ARSC T3E Users' Newsletter 141, April 17, 1998
Storage Upgrade for Yukon Users
As announced in newsletter #139, ARSC is upgrading its storage environment. The upgrade will occur in phases, with the first taking place in a couple of weeks, concurrent with the cut-over from denali to chilkoot. Watch news items for the exact date.
Following the cut-over:
- CRL will be accessed from chilkoot rather than denali.
- Two new file systems will be cross-mounted between yukon, chilkoot, and the ARSC network of SGI visualization hosts. They are:
- /viztmp: 14GB;
- under DMF control;
- 10 GB quota (per user) for all files (migrated and on-line);
- no backups;
- files over 10-days old purged;
- exported to yukon and ARSC SGIs.
- /allsys: 37GB;
- under DMF control;
- 10 GB quota (per user) for on-line (unmigrated) files;
- no quota for migrated files;
- nightly backups;
- exported to yukon and ARSC SGIs.
For more information visit our transition pages, at:
http://www.arsc.edu/pubs/bulletins/Transition.html
MPI Collective Communications
MPI provides a set of functions which perform collective communications between processor groups. This includes the following functions.
- Barrier synchronization.
- Global communication functions such as broadcast and gather/scatter of data across processor sets.
- Global reduction operations which perform gather/scatters and an operation.
Sometimes it is asked, why are all these routines needed, since everything can be done with send and recv? Perhaps the simplest answer is that these frequently used data movement operations can be tailored to particular systems communication topologies, memory, or other hardware features and like many other libraries are tested to ensure correct behavior. This provides the user with both correct code and higher performance.
For example consider a simple broadcast operation. In the code below the broadcast operation is hand-coded using a simple serial send and recv, and this is compared with a call to MPI_BCAST which results in the same data transfer.
program prog1
implicit none
include 'mpif.h'
! information for local and global conditions.
integer mype
integer totpes
integer mproc
! general mpi error flag
integer ierr
integer istatus(MPI_STATUS_SIZE)
! dataspaces
integer, allocatable, dimension(:) :: ia,ib
integer isize
integer i,is,ip
integer ndata,itag,mrproc
!timing
integer isrtc,ifrtc,isbtc,ifbtc
! setup mpi
call MPI_INIT(ierr)
call MPI_COMM_RANK(MPI_COMM_WORLD, mype, ierr)

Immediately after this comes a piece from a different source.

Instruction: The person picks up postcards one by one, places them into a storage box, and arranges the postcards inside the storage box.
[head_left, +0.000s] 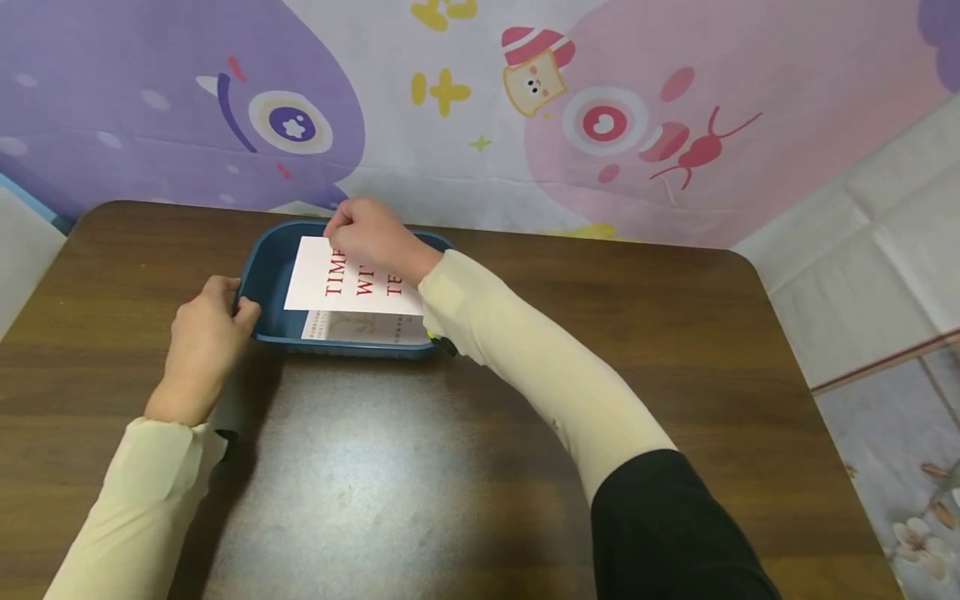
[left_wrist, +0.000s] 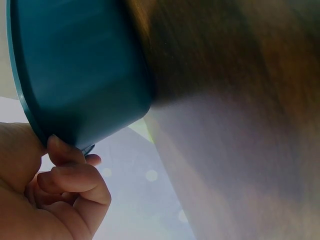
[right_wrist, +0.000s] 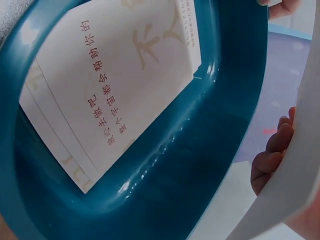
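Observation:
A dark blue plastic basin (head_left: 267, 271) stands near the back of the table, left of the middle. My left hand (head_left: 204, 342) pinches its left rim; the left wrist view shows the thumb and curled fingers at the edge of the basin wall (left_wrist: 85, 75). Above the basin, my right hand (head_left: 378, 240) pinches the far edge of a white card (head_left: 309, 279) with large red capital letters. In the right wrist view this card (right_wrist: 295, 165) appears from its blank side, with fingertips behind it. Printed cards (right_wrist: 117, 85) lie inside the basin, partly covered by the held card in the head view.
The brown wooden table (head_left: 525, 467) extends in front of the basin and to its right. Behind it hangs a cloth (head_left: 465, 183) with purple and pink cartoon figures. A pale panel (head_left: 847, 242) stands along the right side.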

call MPI_COMM_SIZE(MPI_COMM_WORLD, totpes, ierr)
write(6,*) ' mype is ',mype,' of total ',totpes
call MPI_BARRIER(MPI_COMM_WORLD,ierr)
mproc=0
isize=1
do i=1,20
! setup data for testing
allocate (ia(isize))
allocate (ib(isize))
do is=1,isize
ia(is)=i
ib(is)=i
enddo
! broadcast using send/recv
call MPI_BARRIER(MPI_COMM_WORLD,ierr)
isrtc=irtc()
if(mype.eq.mproc) then
ndata=isize
itag=i
do ip=0,totpes-1
if(ip.ne.mproc) then
call MPI_SEND(ia,ndata,MPI_INTEGER,ip,itag,
$ MPI_COMM_WORLD,ierr)
endif
enddo
else
ndata=isize
itag=i
mrproc=mproc
call MPI_RECV(ia,ndata,MPI_INTEGER,mrproc,itag,
$ MPI_COMM_WORLD,istatus,ierr)
endif
call MPI_BARRIER(MPI_COMM_WORLD,ierr)
ifrtc=irtc()
! broadcast using broadcast
call MPI_BARRIER(MPI_COMM_WORLD,ierr)
isbtc=irtc()
call MPI_BCAST(ib,isize,MPI_INTEGER,mproc,
$ MPI_COMM_WORLD,ierr)
call MPI_BARRIER(MPI_COMM_WORLD,ierr)
ifbtc=irtc()
! report timing
if(mype.eq.mproc) then
write(6,*) ' send/recv ',isize,' took ',
$ ifrtc-isrtc,ifbtc-isbtc,ia(isize),ib(isize)
write(6,*)
$ totpes,isize,ifrtc-isrtc,ifbtc-isbtc
endif
write(10+mype,*) ia(isize),ib(isize)
!increase size
isize=isize*2
deallocate(ia)
deallocate(ib)
enddo
call MPI_FINALIZE(ierr)
end
Note that, for both versions, the processor which hosts the data is identified as mproc and the data is distributed to arrays of the same name on all the processors. The routine MPI_BCAST is called on all processors. If one of the processors in the communicator MPI_COMM_WORLD does not call MPI_BCAST the code will deadlock.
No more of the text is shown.